The final guest of this semester’s DPELC-MSL Speaker Series was Olaf Gruess, Technology Manager & Global Connector at General Mills. Gruess has over 18 years of experience at the company and currently leads new product development and strategic research initiatives. He is also a big advocate of “Connected Innovation”, a new approach to venture work within large companies in our changing, economic landscape.
Gruess explained how Connected Innovation works in his presentation, “The Rise of Early Start-Ups and Accelerators: How the Food Industry Can Adapt by Using Open Innovation Concepts.” He began by pointing out that we are currently in a different entrepreneurial environment than that of a few decades ago. “Universities are becoming more and more an entrepreneurial breeding ground,” said Gruess. “Our future hires are educated to become entrepreneurs.” Corporations can help attract and retain talent by applying Connected Innovation to their business strategies.

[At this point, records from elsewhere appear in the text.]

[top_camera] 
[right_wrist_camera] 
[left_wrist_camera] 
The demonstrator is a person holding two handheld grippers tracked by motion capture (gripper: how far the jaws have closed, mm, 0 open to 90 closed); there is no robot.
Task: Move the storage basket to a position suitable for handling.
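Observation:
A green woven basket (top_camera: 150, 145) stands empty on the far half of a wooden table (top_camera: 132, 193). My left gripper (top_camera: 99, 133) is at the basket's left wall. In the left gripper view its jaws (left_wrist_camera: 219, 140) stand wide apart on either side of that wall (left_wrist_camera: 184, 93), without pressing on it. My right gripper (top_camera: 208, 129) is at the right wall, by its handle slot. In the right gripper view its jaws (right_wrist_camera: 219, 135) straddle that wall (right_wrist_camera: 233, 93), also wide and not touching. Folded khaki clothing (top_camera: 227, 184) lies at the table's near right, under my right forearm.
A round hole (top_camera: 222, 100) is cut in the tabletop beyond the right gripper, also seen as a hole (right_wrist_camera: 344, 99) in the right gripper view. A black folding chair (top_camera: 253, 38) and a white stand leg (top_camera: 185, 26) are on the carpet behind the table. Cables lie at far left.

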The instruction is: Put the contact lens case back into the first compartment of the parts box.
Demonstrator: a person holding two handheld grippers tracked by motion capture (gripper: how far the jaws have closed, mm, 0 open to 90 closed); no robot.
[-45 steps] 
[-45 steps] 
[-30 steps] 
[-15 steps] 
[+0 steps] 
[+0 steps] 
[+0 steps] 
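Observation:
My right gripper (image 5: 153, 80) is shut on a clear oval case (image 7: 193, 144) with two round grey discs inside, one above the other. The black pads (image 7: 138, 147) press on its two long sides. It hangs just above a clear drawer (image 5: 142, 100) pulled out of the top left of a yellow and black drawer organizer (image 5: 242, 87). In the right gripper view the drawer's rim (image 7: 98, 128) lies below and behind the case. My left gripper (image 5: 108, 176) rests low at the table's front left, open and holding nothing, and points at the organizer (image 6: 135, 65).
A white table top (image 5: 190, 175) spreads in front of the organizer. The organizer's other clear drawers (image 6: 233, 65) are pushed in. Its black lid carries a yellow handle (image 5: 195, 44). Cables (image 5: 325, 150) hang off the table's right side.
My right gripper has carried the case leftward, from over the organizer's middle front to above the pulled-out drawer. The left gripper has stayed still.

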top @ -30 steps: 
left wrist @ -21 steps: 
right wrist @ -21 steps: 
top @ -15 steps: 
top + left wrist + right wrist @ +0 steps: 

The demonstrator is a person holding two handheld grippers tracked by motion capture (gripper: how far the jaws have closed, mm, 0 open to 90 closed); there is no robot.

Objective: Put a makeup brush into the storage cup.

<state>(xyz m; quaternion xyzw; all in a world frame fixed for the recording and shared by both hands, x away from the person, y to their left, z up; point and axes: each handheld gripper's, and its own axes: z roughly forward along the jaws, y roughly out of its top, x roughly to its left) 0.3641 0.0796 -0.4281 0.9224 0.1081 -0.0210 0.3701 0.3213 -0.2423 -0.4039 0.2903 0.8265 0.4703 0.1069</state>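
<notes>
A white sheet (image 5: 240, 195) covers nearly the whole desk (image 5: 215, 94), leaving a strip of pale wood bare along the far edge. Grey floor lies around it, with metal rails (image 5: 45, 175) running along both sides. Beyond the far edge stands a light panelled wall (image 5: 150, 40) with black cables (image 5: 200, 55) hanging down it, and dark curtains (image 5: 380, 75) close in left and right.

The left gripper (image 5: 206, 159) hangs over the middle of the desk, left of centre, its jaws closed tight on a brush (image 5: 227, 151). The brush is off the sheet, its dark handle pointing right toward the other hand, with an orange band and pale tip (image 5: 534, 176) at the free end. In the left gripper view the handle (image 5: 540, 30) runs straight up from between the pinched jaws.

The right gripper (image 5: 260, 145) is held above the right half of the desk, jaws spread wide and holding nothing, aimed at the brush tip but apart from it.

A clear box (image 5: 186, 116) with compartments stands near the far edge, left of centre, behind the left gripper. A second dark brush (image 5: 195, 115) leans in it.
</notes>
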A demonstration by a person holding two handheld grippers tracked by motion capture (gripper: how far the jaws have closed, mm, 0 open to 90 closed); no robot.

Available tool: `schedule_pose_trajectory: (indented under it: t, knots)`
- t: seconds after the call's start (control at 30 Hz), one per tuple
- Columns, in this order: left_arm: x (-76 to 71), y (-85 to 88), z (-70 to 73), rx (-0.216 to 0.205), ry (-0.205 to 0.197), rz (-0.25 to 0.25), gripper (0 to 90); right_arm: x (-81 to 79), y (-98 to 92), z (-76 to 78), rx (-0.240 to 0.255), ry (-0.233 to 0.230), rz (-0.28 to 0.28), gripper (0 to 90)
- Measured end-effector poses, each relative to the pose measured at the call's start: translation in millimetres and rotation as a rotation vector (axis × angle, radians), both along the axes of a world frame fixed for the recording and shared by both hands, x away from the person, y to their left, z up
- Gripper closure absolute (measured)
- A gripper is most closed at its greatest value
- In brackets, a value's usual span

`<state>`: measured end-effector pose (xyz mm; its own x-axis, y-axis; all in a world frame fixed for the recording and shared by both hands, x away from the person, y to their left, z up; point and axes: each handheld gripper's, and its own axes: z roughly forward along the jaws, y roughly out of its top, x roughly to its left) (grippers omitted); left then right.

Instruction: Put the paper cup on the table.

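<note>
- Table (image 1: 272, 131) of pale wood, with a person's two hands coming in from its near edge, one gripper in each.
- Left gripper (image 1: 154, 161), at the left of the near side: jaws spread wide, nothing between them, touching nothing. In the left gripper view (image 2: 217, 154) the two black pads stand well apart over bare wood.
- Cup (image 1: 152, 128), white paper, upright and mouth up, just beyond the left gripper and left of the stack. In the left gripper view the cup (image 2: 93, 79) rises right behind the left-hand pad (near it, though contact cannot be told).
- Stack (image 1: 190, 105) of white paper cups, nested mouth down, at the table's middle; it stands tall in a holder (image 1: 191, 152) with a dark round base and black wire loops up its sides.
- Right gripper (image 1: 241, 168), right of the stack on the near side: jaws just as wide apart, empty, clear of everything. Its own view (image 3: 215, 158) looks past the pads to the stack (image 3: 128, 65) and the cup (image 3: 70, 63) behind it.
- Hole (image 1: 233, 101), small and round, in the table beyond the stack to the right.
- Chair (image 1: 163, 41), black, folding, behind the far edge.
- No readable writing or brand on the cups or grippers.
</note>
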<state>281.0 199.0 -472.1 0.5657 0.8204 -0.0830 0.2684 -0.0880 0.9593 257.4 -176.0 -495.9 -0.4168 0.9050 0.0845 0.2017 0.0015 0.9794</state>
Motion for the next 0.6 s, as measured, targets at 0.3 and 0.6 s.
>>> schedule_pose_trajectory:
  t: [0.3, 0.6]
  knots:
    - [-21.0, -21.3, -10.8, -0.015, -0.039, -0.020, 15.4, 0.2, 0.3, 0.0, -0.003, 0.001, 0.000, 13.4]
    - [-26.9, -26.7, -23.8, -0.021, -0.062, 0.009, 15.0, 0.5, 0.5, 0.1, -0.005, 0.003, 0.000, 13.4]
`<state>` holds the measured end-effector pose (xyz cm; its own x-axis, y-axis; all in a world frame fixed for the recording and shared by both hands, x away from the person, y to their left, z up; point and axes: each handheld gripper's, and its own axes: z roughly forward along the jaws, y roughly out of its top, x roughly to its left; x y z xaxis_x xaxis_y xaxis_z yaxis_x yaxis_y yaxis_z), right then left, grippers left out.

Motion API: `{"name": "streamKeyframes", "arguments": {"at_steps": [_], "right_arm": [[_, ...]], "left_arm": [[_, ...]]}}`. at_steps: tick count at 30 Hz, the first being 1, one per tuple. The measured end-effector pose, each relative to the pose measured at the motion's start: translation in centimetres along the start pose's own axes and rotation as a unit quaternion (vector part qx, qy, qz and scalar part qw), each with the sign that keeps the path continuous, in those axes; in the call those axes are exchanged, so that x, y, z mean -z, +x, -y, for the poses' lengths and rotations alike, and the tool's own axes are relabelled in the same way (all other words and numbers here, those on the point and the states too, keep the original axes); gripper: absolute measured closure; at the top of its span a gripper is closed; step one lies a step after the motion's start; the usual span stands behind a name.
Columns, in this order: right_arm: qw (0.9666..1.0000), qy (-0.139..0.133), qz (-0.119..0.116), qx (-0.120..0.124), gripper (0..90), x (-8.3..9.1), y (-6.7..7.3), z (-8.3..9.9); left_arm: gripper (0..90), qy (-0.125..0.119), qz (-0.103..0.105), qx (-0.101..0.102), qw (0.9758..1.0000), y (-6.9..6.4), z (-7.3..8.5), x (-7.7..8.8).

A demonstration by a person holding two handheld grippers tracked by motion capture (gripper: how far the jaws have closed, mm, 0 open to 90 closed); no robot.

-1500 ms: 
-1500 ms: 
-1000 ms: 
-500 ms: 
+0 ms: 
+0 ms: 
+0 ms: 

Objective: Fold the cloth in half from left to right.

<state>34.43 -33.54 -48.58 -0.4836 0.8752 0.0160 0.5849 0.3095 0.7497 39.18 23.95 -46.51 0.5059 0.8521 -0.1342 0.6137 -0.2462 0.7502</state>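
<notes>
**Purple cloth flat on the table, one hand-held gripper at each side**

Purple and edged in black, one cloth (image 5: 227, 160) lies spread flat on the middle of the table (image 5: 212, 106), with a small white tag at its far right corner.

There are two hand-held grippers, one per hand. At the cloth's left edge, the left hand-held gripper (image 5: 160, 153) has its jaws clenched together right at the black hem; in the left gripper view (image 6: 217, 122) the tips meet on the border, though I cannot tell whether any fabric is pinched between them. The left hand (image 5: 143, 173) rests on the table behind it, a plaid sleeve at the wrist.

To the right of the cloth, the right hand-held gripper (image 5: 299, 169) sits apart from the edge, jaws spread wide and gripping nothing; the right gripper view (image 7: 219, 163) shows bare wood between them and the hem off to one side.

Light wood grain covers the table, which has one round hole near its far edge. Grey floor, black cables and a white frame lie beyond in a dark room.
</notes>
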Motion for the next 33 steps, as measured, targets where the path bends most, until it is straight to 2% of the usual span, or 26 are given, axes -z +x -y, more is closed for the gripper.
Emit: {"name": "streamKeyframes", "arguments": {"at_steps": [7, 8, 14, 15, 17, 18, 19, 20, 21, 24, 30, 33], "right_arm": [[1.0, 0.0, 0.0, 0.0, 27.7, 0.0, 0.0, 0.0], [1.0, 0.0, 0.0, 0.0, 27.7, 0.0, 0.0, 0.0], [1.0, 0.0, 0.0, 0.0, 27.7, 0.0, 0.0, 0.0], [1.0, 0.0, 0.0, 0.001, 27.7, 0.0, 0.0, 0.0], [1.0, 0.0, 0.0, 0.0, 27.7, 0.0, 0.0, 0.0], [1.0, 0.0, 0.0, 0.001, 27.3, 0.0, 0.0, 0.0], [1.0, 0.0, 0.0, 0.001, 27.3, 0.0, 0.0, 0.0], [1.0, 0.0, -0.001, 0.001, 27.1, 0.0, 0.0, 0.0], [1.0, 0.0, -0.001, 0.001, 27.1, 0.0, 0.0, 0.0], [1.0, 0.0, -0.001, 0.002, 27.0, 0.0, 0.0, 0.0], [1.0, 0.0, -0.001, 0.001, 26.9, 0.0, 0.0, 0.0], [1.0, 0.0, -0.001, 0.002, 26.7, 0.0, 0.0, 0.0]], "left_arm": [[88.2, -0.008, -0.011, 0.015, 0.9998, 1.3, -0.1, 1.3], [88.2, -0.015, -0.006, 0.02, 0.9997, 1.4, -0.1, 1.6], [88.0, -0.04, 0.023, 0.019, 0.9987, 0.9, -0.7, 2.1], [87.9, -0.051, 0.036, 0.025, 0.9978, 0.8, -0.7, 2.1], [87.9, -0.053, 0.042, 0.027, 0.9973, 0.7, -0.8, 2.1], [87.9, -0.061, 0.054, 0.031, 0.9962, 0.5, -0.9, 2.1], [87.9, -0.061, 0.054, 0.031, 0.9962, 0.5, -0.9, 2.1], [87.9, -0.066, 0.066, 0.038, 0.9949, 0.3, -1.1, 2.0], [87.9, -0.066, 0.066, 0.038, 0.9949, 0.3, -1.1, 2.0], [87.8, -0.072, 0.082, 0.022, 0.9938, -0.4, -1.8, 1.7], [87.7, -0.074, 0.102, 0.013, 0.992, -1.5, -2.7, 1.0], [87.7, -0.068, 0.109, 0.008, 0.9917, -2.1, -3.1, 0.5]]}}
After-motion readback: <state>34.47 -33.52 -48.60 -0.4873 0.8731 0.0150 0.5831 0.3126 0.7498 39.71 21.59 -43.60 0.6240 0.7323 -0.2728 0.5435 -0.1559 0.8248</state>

Connected Innovation is most widely understood as buying external expertise from a smaller company or start-up and then working in alliance with them to co-develop a product. Gruess, however, says that there is also potential in selling or licensing an internal IP that can’t be developed because of other projects that are higher in priority or competing internal challenges. In this scenario, corporations could find an external partner who can research and develop the technology that’s already been developed internally. In order to fully explore this option, Gruess says that it was in the best interest of large corporations to create internal incubators and investement funds so they can house their own start-ups and collaborations.
“If you stick to your old ways, you’re done,” said Gruess. “Large corporations saw that and changed their way of doing research and development.”